Operating since 2005, the children’s charity KidsCan supports more than 400 low decile schools by providing much needed items to vulnerable children including food, raincoats, waterproof trousers, shoes, socks and hygiene products.
KidsCan and the Vodafone Warriors formed a three-year partnership last year which has already seen 45,000 Kiwi kids receive branded Vodafone Warriors raincoats to keep them warm and dry.
These raincoats have been handed out at schools throughout the country with Vodafone Warriors players present many times since the partnership launch at Takanini Primary School in Manukau City.
KidsCan CEO and founder Julie Chapman said the Ministry of Social Development had been a significant supporter of KidsCans programmes since 2009, providing funding to improve the educational prospects of our children in decile one to four schools.
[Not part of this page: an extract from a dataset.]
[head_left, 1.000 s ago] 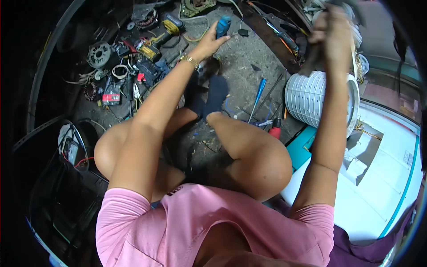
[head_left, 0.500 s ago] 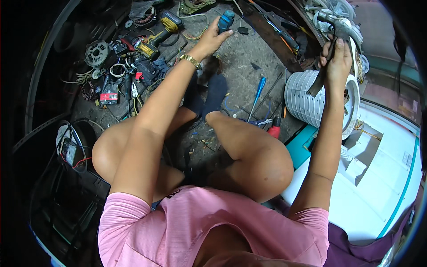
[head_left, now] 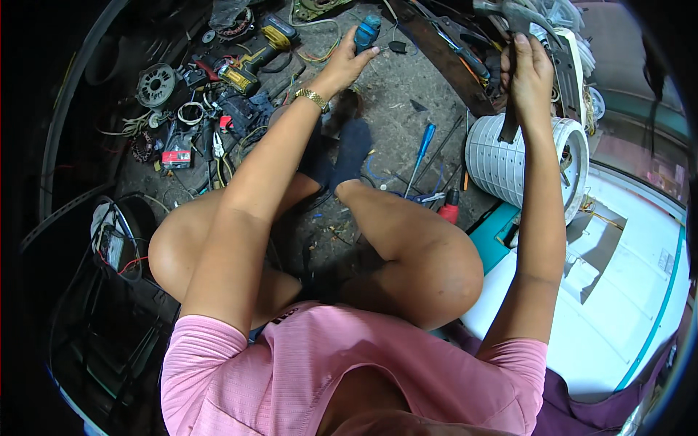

She added this contribution, along with corporate sponsorship, donations from organisations such as Pub Charity and more than 5000 individual ‘In Our Own Backyard’ supporters had enabled the trust to provide 100,000 coats for children in 320 schools across New Zealand.
“Providing raincoats can be a financial struggle for lower income families with many children kept home when it rains,” said Chapman.
“Those who do go to school, turn up wet and freezing cold, which makes it very difficult to focus and participate in class. Our partner schools tell us children without coats get sick more often which increases absenteeism.”
The KidsCan ‘Raincoats for Kids’ programme reduces absenteeism and helps to build self-esteem and a culture of belonging at school.
Massey University research found there is no stigma associated with the raincoats and children take very good care of them. Some even sleep in them as it is the warmest item of clothing they own. There are also many examples of the raincoats reducing social differences as less fortunate children now look the same as their peers and can attend activities as a unified group.
Lincoln Heights School principal Debbie Waikato is just one of the many school principals who have expressed their gratitude and appreciation for the practical support KidsCan provides.
“We are a school focused on bringing out the best in each of our children and helping them to reach new heights in their educational journey,” she said.
“KidsCan helps children meet their potential by reducing barriers to attendance, engagement and learning. Our school truly appreciates the generosity of KidsCan and its partners. They are really making a difference for our children and their futures.”
Vodafone Warriors chief executive Wayne Scurrah said the club was delighted it was able to support KidsCan and in-need school children in such a tangible way.
“It’s a special thrill for us as a club and for our players knowing how much of a difference it’s making to the school kids benefiting from the programme,” he said.
“Seeing the excitement on kids’ faces when they find out they’re all being given a raincoat is priceless, a really heart-warming experience.”
KidsCan runs three other programmes: 'Food for Kids' which supports 12,500 hungry children a week, 'Shoes for Kids’, with 20,000 pairs being given out this year and ’Health for Kids’, which targets head lice, skin infections and provides funding for prescription medicine.